- ACTION ITEM:
When you print the material, keep every line identical to the original.
BEGIN DATA SECTION
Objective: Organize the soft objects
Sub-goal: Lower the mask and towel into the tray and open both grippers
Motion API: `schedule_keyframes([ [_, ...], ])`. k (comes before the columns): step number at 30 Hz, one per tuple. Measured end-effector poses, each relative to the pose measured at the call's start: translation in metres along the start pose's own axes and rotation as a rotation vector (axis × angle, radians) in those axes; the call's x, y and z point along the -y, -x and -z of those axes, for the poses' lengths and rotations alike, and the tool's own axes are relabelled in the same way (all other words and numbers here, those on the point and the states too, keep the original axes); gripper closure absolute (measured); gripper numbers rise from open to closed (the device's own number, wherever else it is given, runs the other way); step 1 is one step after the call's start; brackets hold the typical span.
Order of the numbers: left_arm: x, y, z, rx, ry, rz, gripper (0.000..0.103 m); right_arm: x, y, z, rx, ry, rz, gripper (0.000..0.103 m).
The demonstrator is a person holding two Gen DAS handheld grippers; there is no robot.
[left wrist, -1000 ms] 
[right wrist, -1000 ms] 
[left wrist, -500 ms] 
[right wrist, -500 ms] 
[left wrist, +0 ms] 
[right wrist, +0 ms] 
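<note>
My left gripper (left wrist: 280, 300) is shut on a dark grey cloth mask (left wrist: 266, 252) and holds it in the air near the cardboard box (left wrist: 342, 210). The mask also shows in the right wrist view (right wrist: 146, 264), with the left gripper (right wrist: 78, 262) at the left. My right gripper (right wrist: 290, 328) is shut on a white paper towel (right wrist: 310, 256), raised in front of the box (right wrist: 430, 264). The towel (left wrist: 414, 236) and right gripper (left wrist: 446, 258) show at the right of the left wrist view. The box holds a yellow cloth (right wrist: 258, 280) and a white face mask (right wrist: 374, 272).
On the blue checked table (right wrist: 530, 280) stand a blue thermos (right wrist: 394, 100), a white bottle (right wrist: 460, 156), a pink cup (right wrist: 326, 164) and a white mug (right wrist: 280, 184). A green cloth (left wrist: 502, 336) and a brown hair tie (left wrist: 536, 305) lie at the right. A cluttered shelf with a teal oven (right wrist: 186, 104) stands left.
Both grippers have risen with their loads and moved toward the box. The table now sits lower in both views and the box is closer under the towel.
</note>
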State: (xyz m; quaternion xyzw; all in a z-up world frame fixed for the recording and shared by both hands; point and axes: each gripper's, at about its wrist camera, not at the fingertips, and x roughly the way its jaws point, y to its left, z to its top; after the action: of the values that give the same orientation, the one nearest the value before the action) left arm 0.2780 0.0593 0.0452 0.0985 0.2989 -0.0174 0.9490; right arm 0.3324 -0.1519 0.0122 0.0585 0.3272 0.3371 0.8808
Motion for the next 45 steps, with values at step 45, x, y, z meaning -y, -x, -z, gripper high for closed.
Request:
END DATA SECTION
- ANSWER SECTION:
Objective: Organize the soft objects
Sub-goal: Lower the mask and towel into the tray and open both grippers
Motion API: `schedule_keyframes([ [_, ...], ])`. k (comes before the columns): step number at 30 Hz, one per tuple. Measured end-effector poses, each relative to the pose measured at the call's start: translation in metres along the start pose's own axes and rotation as a rotation vector (axis × angle, radians) in those axes; the call's x, y and z point along the -y, -x and -z of those axes, for the poses' lengths and rotations alike, and the tool's own axes are relabelled in the same way (all other words and numbers here, those on the point and the states too, keep the original axes); gripper closure absolute (measured); gripper numbers rise from open to closed (the device's own number, wherever else it is given, runs the other way); step 1 is one step after the call's start; brackets hold the typical span.
Order of the numbers: left_arm: x, y, z, rx, ry, rz, gripper (0.000..0.103 m); right_arm: x, y, z, rx, ry, rz, gripper (0.000..0.103 m).
The demonstrator is a person holding two Gen DAS handheld grippers; there is no robot.
[left wrist, -1000 ms] 
[right wrist, -1000 ms] 
[left wrist, -500 ms] 
[right wrist, -500 ms] 
[left wrist, +0 ms] 
[right wrist, +0 ms] 
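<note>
My left gripper (left wrist: 280, 300) is shut on a dark grey cloth mask (left wrist: 266, 252) and holds it in the air near the cardboard box (left wrist: 342, 210). The mask also shows in the right wrist view (right wrist: 146, 264), with the left gripper (right wrist: 78, 262) at the left. My right gripper (right wrist: 290, 328) is shut on a white paper towel (right wrist: 310, 256), raised in front of the box (right wrist: 430, 264). The towel (left wrist: 414, 236) and right gripper (left wrist: 446, 258) show at the right of the left wrist view. The box holds a yellow cloth (right wrist: 258, 280) and a white face mask (right wrist: 374, 272).
On the blue checked table (right wrist: 530, 280) stand a blue thermos (right wrist: 394, 100), a white bottle (right wrist: 460, 156), a pink cup (right wrist: 326, 164) and a white mug (right wrist: 280, 184). A green cloth (left wrist: 502, 336) and a brown hair tie (left wrist: 536, 305) lie at the right. A cluttered shelf with a teal oven (right wrist: 186, 104) stands left.
Both grippers have risen with their loads and moved toward the box. The table now sits lower in both views and the box is closer under the towel.
</note>
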State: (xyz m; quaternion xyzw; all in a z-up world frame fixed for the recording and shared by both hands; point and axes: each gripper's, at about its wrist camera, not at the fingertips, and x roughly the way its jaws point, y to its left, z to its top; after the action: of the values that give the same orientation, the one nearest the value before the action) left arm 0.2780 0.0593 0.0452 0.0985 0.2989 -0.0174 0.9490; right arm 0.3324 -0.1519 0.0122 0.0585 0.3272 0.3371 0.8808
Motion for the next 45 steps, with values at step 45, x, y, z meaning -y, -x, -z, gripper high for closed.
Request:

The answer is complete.